» Directions for this task
Your job is to set down the stretch of entries that opens with the line containing "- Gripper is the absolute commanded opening" and closes with the line containing "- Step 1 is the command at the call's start". Keep both end lines, copy each exactly, and add nothing.

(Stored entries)
============================================================

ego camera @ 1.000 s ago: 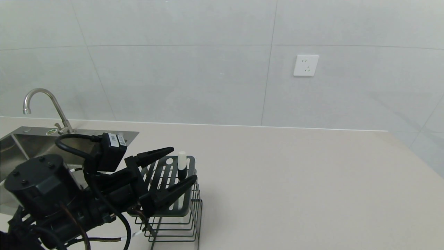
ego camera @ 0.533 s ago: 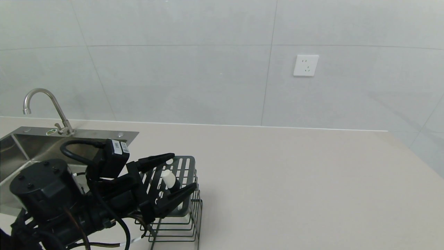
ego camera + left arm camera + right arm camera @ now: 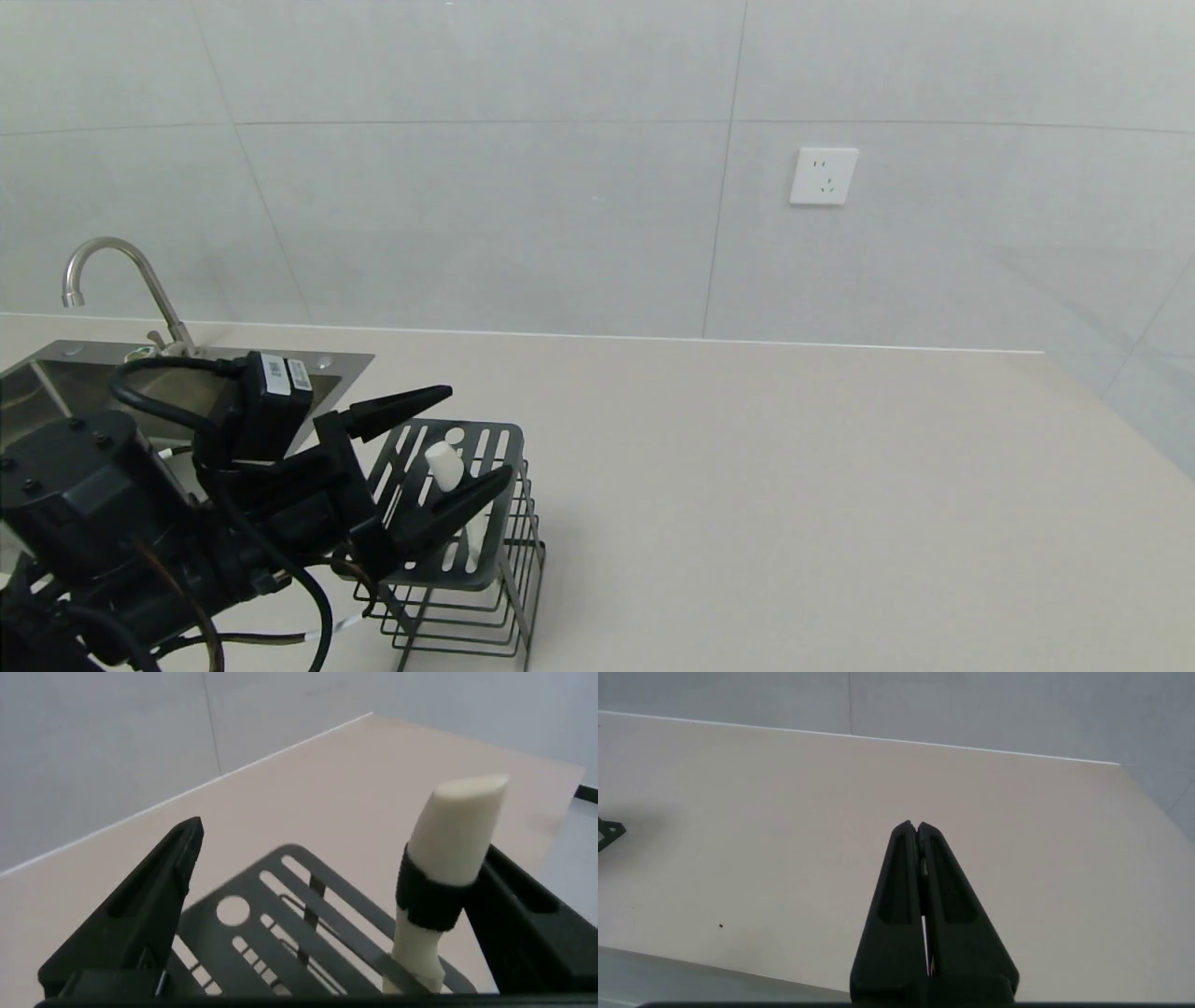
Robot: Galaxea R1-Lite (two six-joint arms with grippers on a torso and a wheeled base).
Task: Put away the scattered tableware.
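Observation:
A black wire rack [image 3: 493, 437] with a slotted top plate stands on the beige counter near the sink. A white utensil handle [image 3: 442, 464] with a black band sticks up out of one slot, leaning. My left gripper [image 3: 478, 431] hovers open over the rack's top, one finger on each side of the handle. In the left wrist view the handle [image 3: 453, 840] rises close beside one finger of the left gripper [image 3: 355, 849], above the rack [image 3: 280, 915]. My right gripper [image 3: 918, 833] is shut on nothing above bare counter.
A steel sink [image 3: 84, 383] with a curved faucet [image 3: 112, 271] lies at the left, behind the left arm. The beige counter [image 3: 794, 485] stretches wide to the right. A tiled wall with a socket [image 3: 822, 175] closes the back.
The white handle has tipped from upright at the rack's far edge to leaning over its middle. The left arm has drawn back to the left, its gripper staying open.

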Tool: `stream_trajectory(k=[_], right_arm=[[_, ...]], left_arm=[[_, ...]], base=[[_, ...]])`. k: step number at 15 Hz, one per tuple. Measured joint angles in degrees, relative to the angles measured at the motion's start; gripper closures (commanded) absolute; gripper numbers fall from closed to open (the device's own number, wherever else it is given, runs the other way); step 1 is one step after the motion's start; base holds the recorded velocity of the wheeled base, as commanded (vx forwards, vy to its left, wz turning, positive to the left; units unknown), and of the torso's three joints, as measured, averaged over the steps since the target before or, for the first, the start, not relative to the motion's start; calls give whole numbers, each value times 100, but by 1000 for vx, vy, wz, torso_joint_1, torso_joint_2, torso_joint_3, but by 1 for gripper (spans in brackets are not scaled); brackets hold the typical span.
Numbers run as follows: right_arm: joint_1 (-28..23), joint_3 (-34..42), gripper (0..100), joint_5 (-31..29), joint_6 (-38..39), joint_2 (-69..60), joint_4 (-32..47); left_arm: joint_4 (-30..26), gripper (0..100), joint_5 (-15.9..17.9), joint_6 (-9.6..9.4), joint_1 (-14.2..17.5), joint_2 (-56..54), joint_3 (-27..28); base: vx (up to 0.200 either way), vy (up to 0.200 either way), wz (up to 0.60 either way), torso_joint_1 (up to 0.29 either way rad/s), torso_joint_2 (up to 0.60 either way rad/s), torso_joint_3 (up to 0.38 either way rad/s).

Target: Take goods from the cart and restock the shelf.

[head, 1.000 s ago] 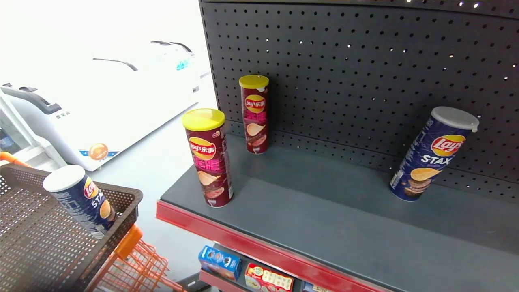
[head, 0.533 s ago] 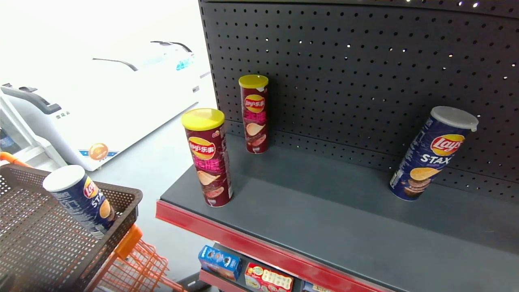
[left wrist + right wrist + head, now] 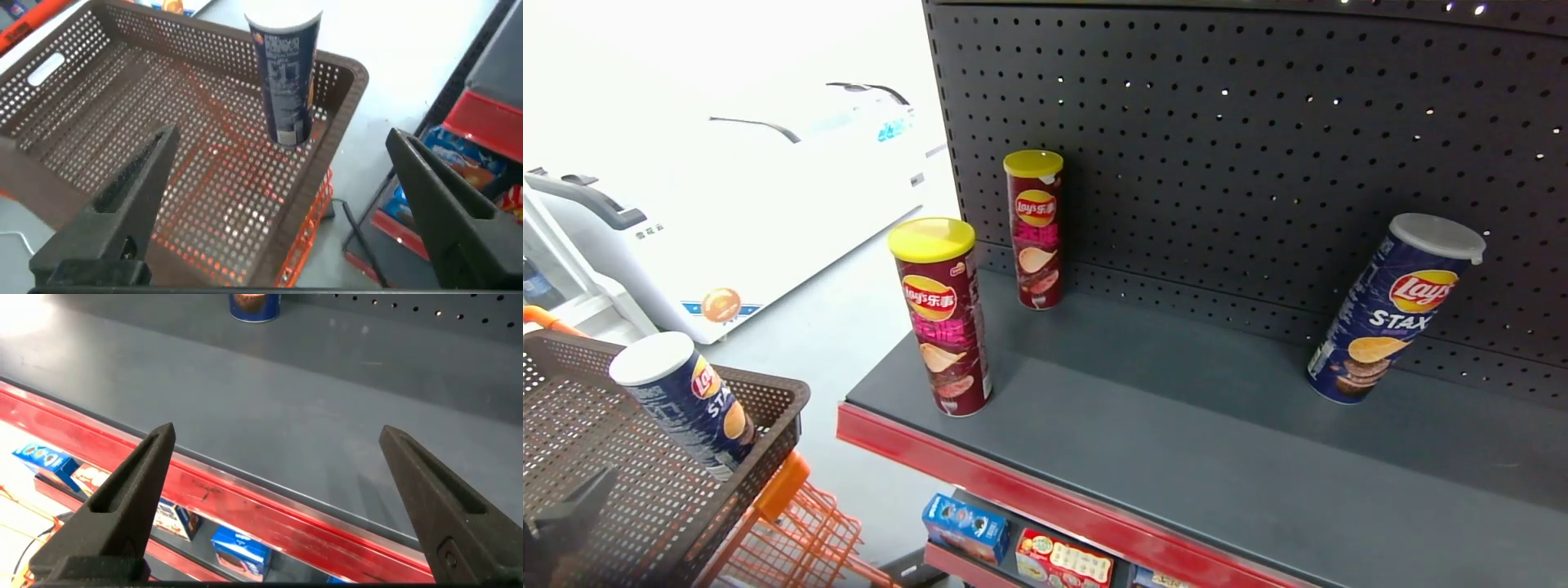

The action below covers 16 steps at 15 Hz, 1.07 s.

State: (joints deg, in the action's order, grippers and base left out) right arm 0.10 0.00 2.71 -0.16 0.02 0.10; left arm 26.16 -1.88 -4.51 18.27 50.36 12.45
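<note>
A blue chip can point(image 3: 682, 404) with a white lid stands tilted in the brown mesh cart basket point(image 3: 572, 425), against its wall nearest the shelf. My left gripper point(image 3: 282, 137) is open above the basket point(image 3: 122, 98), with the can point(image 3: 284, 73) beyond its fingertips; one finger point(image 3: 572, 506) pokes up at the head view's bottom-left corner. On the grey shelf point(image 3: 1176, 425) stand two maroon yellow-lidded cans point(image 3: 939, 318) point(image 3: 1035, 229). Another blue can point(image 3: 1392, 314) leans against the pegboard. My right gripper point(image 3: 278, 434) is open and holds nothing, above the shelf board point(image 3: 327, 392).
The shelf has a red front edge point(image 3: 1013, 490), and small boxes point(image 3: 968, 527) sit on the level below. A black pegboard point(image 3: 1258, 122) backs the shelf. A white chest freezer point(image 3: 727, 220) stands at the far left. The orange cart frame point(image 3: 800, 531) shows under the basket.
A finger of my left gripper has risen into the head view's bottom-left corner, over the basket. The cans have not moved.
</note>
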Motion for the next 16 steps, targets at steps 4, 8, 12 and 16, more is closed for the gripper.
stream_trajectory(k=[4, 8, 12, 16], right_arm=[[-5, 0, 0, 0, 0, 0, 0], [0, 0, 0, 0, 0, 0, 0], [-5, 0, 0, 0, 0, 0, 0], [-5, 0, 0, 0, 0, 0, 0]], left_arm=[[2160, 0, 206, 6, 178, 1581, -612], [3391, 0, 384, 115, 208, 2966, -623], [4133, 0, 571, 150, 199, 4184, -267], [4873, 0, 584, 162, 171, 5130, 244]], base=[[0, 0, 0, 0, 0, 0], [0, 0, 0, 0, 0, 0], [0, 0, 0, 0, 0, 0], [0, 0, 0, 0, 0, 0]])
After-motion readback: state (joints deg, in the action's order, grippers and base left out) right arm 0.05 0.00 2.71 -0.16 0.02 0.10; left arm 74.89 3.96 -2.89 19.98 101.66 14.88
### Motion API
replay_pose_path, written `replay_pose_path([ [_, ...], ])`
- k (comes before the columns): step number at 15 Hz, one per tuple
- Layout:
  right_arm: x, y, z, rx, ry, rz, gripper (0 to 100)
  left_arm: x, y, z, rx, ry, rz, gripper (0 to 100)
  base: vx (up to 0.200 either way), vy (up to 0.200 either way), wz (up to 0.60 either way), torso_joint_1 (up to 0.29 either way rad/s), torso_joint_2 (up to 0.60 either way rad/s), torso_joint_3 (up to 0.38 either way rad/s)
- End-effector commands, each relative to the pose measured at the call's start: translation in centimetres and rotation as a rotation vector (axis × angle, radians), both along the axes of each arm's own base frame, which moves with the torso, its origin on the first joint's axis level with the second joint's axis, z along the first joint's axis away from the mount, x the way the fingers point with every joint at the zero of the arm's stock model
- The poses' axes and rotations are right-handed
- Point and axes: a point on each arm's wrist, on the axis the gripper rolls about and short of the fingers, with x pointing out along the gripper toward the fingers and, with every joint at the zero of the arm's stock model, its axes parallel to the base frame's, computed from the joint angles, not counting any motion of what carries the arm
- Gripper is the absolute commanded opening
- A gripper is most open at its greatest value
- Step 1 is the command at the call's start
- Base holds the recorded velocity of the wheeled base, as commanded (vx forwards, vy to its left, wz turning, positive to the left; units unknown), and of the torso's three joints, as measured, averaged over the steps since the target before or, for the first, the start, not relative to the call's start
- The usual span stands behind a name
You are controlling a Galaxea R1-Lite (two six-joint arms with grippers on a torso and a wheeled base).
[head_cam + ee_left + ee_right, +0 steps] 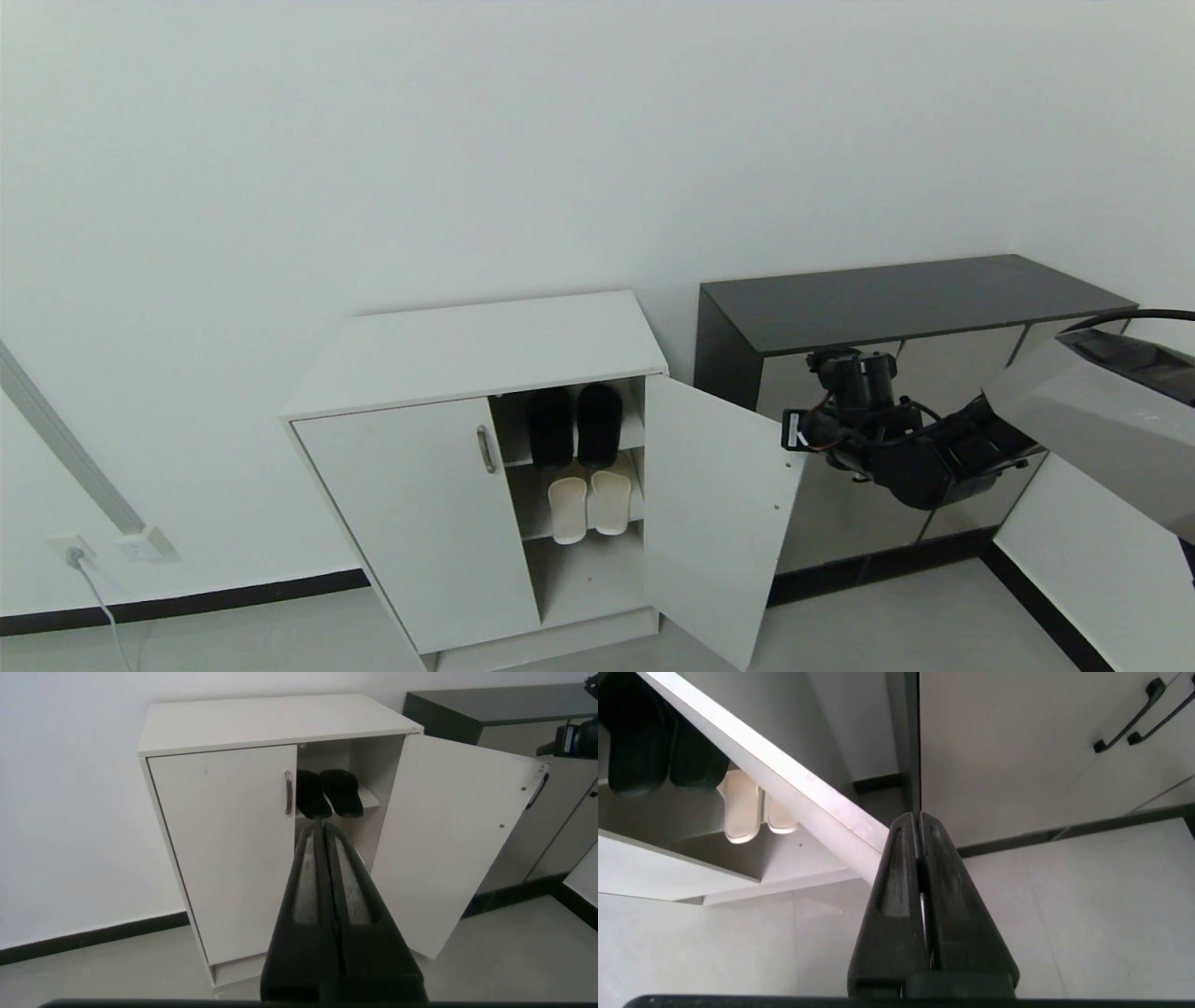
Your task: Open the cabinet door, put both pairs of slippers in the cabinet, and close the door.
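Observation:
The white cabinet (467, 350) stands against the wall with its left door (420, 513) closed and its right door (714, 504) swung open. A black pair of slippers (574, 425) lies on the upper shelf and a white pair (588, 504) on the shelf below. My right gripper (794, 431) is shut at the open door's outer edge; in the right wrist view its tips (920, 819) sit against that door's edge (785, 770). My left gripper (320, 826) is shut and holds nothing, some way in front of the cabinet (271, 719), pointing at the black slippers (329, 791).
A black-topped sideboard (915, 299) with pale doors stands right of the cabinet, just behind my right arm. A wall socket with a cable (70, 551) sits low on the left wall. Grey floor (887, 625) lies open in front.

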Motion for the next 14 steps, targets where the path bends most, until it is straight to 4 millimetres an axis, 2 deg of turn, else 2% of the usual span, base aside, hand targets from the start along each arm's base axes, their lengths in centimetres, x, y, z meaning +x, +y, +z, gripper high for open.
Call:
replay_pose_path([
  [1,-0.08,0.00,-0.19,-0.003,0.007,0.000,0,0.00,0.00,-0.01,-0.001,0.000,0.000,0,0.000,0.000,0.00,0.000,0.00,0.000],
  [14,-0.94,0.75,-0.58,-0.016,0.028,0.024,0,0.00,0.00,-0.01,-0.001,0.000,0.000,0,0.000,0.000,0.00,0.000,0.00,0.000],
])
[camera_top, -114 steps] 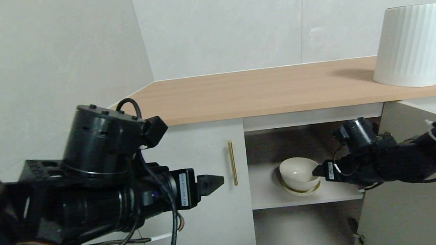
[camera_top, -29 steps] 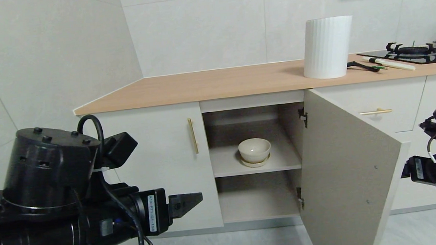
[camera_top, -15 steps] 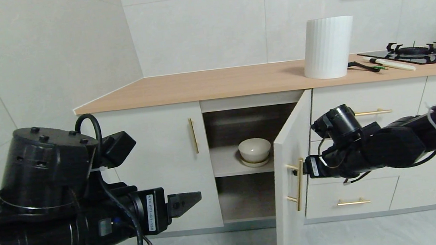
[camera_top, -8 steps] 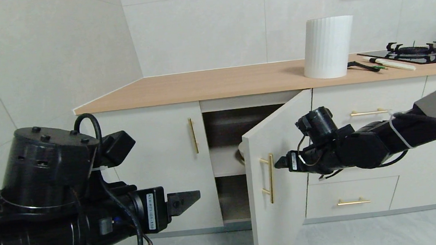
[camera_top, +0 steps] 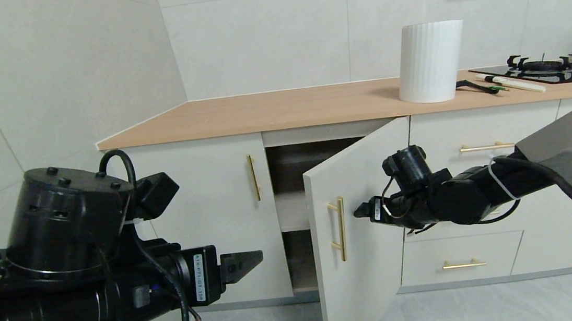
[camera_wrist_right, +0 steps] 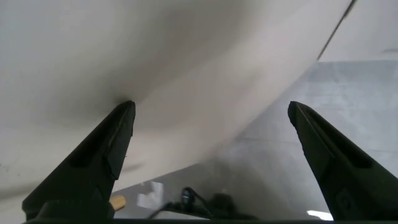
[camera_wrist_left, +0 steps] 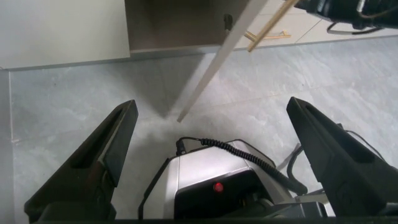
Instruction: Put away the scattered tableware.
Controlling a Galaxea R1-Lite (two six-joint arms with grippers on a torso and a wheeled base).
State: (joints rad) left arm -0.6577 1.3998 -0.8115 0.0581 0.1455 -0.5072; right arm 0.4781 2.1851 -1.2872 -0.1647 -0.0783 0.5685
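Observation:
The cabinet door (camera_top: 359,237) stands partly ajar, its gold handle (camera_top: 338,229) facing me. My right gripper (camera_top: 358,210) rests against the door's outer face just beside the handle; in the right wrist view the gripper (camera_wrist_right: 211,155) is open with the pale door panel (camera_wrist_right: 186,68) close in front and nothing between the fingers. The door hides the stacked bowls, and a sliver of the cabinet shelf (camera_top: 291,211) shows in the gap. My left gripper (camera_top: 243,264) hangs low at the left, open and empty, over the floor (camera_wrist_left: 81,99).
A white ribbed canister (camera_top: 430,61) stands on the wooden countertop (camera_top: 270,110), with utensils (camera_top: 509,84) and a gas stove (camera_top: 544,63) to its right. Drawers (camera_top: 463,264) lie behind the right arm. The left cabinet door (camera_top: 207,210) is closed.
The camera backed away from the cabinet after the earliest frame. The right arm has since pushed the wide-open door leftward toward shut, covering the bowls. The left arm has stayed put.

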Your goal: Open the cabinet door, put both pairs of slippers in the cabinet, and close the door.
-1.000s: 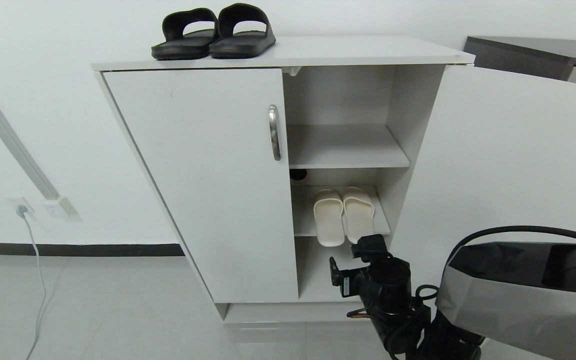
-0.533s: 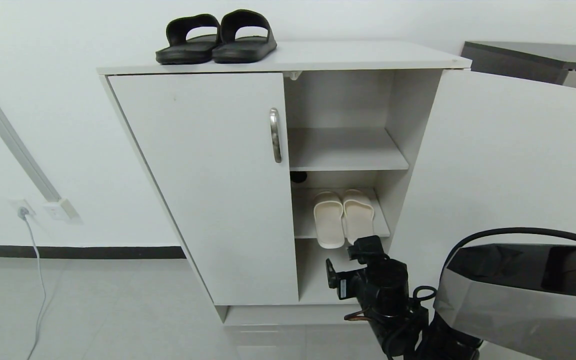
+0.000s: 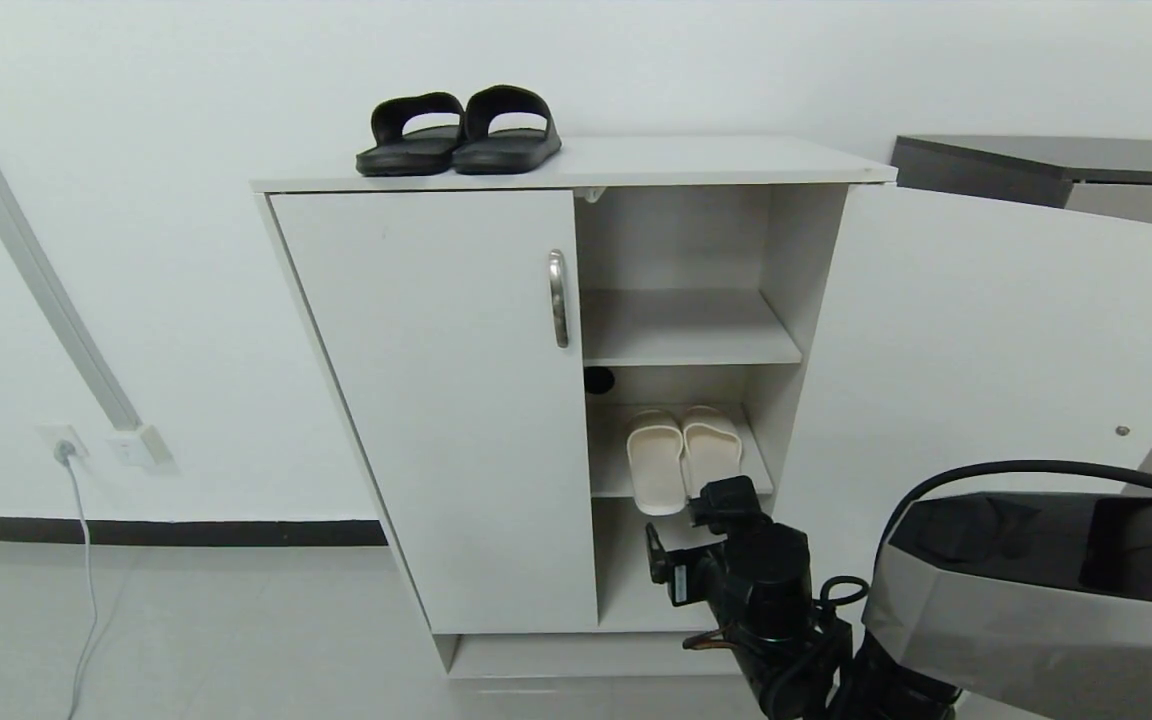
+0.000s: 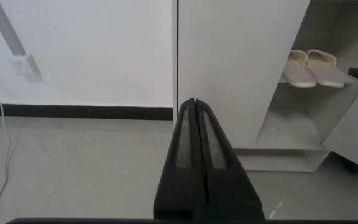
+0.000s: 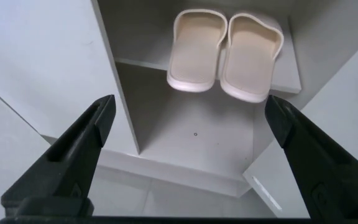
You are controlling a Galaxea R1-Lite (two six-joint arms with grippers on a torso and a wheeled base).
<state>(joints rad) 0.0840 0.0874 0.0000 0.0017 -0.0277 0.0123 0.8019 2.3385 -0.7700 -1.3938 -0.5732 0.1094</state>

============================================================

» Response area
- Gripper is the absolute commanded opening
- A gripper is most open at its greatest value
- Step 1 is the command at the call's start

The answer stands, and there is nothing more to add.